Library

| Daily Briefing

Your 'anonymous' health data aren't as safe as you think


Your identity in databases might not be as secure as researchers once thought it was, according to a paper published recently in Nature Communications, in which researchers shared code that can identify nearly 100% of Americans from practically any available dataset with as few as 15 attributes, Gina Kolata writes for the New York Times.

Cheat sheets: What executives need to know about cybersecurity

Is anonymized data really anonymous?

Throughout most of the world, data are not personal and can be sold and shared without running afoul of privacy laws. However, while data are anonymized to obscure individual identities, data still contain plenty of "attributes" about a person or household, Kolata writes. 

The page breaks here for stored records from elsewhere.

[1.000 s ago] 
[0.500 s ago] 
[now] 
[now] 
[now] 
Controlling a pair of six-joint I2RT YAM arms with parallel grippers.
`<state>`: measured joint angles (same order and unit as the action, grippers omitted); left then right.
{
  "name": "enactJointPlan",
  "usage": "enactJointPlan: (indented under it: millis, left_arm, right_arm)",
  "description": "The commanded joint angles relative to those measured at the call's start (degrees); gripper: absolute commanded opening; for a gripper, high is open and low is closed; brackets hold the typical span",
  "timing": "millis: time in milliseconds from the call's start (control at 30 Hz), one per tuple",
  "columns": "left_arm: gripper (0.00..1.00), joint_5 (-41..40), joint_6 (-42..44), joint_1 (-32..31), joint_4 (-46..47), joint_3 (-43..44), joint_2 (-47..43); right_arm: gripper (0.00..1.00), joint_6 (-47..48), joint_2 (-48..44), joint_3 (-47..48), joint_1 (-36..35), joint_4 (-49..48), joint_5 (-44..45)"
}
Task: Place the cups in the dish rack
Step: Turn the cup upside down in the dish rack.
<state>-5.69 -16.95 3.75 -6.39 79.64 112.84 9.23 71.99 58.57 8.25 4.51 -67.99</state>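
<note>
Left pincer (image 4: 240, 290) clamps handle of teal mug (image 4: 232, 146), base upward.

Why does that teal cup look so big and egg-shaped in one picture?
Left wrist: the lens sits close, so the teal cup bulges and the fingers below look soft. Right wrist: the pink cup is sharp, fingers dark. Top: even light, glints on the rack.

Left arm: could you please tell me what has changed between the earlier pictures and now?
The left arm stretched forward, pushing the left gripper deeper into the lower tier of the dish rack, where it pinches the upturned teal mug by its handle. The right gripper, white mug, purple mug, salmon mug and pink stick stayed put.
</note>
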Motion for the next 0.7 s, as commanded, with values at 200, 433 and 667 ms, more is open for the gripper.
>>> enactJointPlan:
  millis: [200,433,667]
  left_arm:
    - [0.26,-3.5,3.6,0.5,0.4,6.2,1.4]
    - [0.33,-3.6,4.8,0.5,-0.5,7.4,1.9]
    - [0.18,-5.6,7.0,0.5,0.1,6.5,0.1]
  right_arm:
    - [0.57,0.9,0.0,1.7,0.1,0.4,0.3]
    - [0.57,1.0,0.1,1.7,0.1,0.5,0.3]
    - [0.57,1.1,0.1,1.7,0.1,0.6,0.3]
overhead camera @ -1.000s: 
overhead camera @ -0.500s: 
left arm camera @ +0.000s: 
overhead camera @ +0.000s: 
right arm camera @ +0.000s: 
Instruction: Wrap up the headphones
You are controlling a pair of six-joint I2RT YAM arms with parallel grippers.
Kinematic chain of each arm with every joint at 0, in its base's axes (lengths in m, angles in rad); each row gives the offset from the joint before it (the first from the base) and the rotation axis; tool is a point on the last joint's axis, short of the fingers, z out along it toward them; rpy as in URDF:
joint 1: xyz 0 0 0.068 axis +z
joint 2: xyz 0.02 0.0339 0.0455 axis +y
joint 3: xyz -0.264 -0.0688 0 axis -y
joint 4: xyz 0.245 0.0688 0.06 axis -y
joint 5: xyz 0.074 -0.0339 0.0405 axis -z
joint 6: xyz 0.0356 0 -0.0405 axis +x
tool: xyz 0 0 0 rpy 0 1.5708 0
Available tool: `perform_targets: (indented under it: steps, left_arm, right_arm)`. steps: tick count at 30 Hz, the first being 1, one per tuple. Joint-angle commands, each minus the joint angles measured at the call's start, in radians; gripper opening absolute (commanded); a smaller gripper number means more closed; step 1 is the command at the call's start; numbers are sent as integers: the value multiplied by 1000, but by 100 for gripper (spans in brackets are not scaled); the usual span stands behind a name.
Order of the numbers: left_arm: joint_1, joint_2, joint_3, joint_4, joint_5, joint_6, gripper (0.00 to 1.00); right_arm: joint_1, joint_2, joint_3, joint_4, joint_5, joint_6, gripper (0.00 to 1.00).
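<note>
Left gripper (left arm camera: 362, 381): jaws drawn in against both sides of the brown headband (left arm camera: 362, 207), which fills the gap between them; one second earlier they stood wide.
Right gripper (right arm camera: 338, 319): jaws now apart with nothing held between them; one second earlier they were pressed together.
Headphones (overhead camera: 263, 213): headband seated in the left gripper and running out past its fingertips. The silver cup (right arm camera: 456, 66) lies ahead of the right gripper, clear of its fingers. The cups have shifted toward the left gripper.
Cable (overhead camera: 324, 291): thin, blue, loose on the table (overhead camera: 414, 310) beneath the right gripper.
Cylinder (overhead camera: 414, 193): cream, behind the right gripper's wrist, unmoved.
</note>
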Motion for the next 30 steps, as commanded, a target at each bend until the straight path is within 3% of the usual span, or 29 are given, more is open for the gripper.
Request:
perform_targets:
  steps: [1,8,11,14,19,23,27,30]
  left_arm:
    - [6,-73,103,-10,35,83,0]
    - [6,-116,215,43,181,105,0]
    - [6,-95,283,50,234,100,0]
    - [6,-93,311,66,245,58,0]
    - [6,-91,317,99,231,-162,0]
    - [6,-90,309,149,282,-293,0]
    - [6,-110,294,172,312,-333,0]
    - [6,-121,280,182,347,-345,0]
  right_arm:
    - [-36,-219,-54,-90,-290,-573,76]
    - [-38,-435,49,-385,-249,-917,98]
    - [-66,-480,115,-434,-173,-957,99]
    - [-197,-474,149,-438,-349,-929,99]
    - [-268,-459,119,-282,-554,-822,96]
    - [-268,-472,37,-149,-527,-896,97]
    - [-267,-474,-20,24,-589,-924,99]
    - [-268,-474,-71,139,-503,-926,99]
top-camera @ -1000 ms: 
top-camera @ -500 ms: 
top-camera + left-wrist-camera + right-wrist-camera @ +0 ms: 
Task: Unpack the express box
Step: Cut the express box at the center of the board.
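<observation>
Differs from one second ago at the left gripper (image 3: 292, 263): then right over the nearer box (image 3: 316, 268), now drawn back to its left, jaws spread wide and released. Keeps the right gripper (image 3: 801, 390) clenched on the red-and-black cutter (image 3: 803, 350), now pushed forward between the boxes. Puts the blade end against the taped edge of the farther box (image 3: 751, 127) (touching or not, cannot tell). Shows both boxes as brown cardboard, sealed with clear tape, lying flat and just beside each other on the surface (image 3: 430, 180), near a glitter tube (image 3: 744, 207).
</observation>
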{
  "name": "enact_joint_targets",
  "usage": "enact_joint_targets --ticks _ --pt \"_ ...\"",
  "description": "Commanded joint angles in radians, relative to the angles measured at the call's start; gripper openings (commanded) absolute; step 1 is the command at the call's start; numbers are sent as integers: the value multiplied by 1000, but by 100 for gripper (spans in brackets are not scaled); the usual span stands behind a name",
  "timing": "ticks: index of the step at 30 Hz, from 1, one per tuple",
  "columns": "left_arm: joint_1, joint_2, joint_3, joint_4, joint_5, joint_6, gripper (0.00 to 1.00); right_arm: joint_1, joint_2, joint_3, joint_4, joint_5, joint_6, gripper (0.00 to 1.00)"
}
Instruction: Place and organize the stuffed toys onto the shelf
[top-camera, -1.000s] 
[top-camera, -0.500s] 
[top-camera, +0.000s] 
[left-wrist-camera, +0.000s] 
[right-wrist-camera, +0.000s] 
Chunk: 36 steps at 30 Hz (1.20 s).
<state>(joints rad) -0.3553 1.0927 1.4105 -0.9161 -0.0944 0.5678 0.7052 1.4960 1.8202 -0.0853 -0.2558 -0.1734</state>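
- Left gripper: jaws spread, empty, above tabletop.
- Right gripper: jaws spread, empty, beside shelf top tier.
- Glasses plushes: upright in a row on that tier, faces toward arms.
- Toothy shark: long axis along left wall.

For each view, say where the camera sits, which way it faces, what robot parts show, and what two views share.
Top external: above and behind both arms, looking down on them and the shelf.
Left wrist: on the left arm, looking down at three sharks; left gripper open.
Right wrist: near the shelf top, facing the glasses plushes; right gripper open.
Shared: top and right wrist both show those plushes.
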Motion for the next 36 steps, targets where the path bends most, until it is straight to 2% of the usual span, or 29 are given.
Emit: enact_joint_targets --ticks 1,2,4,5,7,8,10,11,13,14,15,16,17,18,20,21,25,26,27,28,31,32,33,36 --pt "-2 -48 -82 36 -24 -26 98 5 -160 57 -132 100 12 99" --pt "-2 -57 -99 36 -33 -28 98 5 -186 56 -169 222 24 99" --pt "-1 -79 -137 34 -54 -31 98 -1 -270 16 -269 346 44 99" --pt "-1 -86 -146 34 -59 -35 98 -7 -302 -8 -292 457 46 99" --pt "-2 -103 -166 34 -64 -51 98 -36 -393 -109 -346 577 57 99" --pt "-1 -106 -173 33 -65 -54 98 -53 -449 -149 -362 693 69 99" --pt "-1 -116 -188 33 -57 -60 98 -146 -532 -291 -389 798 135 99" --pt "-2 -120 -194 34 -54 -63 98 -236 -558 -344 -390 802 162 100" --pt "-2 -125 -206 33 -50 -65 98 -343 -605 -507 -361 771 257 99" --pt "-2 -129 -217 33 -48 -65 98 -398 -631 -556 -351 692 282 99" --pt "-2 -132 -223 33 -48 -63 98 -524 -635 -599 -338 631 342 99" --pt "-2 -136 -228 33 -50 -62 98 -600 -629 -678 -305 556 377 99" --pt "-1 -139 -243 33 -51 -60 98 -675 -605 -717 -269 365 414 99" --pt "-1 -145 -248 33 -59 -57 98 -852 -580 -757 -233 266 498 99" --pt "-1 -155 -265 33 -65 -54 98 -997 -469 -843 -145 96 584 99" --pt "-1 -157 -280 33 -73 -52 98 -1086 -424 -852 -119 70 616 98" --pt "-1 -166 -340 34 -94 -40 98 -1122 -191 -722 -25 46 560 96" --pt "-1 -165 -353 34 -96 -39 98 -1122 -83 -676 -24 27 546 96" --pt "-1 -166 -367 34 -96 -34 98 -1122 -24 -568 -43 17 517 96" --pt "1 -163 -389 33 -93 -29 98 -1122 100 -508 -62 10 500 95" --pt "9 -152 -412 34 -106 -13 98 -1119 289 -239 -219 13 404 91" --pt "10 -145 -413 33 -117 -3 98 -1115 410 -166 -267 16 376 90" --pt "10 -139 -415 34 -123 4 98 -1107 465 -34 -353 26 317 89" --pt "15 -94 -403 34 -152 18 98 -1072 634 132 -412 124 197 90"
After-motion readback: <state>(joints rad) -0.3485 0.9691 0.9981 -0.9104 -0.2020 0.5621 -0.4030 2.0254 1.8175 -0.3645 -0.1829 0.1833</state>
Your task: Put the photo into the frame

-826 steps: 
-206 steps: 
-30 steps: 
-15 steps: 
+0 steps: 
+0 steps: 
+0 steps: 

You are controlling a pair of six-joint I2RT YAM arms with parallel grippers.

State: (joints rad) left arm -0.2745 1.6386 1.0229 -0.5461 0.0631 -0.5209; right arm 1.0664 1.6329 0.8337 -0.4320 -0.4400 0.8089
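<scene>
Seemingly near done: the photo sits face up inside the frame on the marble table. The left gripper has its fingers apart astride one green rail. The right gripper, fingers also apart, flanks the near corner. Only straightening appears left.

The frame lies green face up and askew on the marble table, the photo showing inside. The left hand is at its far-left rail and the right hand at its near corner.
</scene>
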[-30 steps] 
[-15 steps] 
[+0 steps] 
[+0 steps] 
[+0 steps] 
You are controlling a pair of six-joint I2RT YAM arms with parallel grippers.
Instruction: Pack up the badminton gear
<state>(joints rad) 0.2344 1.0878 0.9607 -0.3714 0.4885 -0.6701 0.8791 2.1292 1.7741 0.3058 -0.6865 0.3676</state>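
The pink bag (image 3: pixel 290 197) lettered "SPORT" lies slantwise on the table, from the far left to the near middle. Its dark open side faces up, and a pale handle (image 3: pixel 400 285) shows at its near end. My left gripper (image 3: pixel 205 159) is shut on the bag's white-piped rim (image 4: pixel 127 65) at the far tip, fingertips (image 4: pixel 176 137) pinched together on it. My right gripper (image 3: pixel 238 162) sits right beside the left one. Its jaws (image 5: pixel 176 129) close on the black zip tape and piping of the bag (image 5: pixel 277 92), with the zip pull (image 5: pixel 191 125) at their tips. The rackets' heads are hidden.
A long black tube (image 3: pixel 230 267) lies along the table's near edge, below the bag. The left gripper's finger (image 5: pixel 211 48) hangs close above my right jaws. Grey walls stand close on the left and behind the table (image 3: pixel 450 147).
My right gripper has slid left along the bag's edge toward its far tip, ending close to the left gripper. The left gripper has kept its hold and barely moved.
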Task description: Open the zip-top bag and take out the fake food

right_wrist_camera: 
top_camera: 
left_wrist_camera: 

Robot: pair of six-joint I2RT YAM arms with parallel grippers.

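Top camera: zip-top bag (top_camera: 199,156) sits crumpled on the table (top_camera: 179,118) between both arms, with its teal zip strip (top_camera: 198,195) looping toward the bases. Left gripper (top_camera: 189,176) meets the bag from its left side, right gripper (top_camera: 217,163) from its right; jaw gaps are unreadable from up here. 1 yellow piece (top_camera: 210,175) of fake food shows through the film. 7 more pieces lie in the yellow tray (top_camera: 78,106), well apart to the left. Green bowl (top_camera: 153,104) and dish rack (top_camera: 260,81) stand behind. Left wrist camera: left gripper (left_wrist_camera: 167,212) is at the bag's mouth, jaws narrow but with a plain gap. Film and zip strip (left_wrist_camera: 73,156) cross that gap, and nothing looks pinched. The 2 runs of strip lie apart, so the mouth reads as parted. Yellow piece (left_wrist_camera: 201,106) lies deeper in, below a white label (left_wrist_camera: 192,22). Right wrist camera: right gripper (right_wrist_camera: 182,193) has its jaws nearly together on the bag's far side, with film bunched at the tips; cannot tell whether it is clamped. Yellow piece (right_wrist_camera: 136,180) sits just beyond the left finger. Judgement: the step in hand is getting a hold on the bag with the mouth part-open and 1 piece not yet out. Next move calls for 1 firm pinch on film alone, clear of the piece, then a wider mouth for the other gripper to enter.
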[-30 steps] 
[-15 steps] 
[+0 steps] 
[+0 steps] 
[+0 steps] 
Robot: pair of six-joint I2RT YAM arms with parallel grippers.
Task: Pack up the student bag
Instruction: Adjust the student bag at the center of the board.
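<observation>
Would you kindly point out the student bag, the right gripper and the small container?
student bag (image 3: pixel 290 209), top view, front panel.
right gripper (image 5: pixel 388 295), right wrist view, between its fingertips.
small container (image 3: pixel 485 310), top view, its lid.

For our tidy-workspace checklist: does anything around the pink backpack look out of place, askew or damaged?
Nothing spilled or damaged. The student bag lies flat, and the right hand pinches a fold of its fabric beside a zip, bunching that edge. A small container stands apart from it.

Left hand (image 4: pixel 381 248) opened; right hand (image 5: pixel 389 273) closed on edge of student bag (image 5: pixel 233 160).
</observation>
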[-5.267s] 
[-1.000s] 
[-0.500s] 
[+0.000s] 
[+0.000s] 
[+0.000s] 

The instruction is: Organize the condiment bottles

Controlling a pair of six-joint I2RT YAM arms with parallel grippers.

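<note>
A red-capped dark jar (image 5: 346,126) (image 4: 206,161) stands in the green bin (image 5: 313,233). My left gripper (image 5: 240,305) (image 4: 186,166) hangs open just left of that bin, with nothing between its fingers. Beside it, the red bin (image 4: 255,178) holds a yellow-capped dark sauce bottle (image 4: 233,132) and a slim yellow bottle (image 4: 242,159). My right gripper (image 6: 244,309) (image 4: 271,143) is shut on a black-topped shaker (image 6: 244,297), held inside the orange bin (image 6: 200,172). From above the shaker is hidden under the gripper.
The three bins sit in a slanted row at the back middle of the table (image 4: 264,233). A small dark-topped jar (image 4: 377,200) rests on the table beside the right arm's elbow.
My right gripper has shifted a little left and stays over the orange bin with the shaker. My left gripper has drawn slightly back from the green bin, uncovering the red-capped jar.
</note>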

In the paper published in Nature Communications, the researchers revealed they had developed a computer program that could identify 99.98% of Americans from nearly any available data set with as little as 15 attributes, including gender, marital status, and ZIP code.

Yves-Alexandre de Montjoye, a computer scientist at Imperial College London and lead author of the paper, said the study shows current methods of anonymizing data are insufficient. "We need to move beyond de-identification," he said. "Anonymity is not a property of a data set, but is a property of how you use it."

To share or not to share

Typically, when researchers discover a security flaw, they report the flaw to the vendor or the government, Kolata said. But in this case, anonymized data is everywhere all over the world, and all of it is at risk, de Montjoye said.

That left the researchers with a choice: Say nothing, or publish the code so data vendors can secure future data.

They decided to publish it. "This is very hard," de Montjoye said. "You have to cross your fingers that you did it properly, because once it is out there, you are never going to get it back."

Yaniv Erlich, chief scientific officer at MyHeritage, agreed with the researchers' decision. "It's always a dilemma," he said. "Should we publish or not? The consensus so far is to disclose. That is how you advance the field: Publish the code, publish the finding."

How to solve the problem

The finding raises questions about how best to protect data that are supposed to be anonymized.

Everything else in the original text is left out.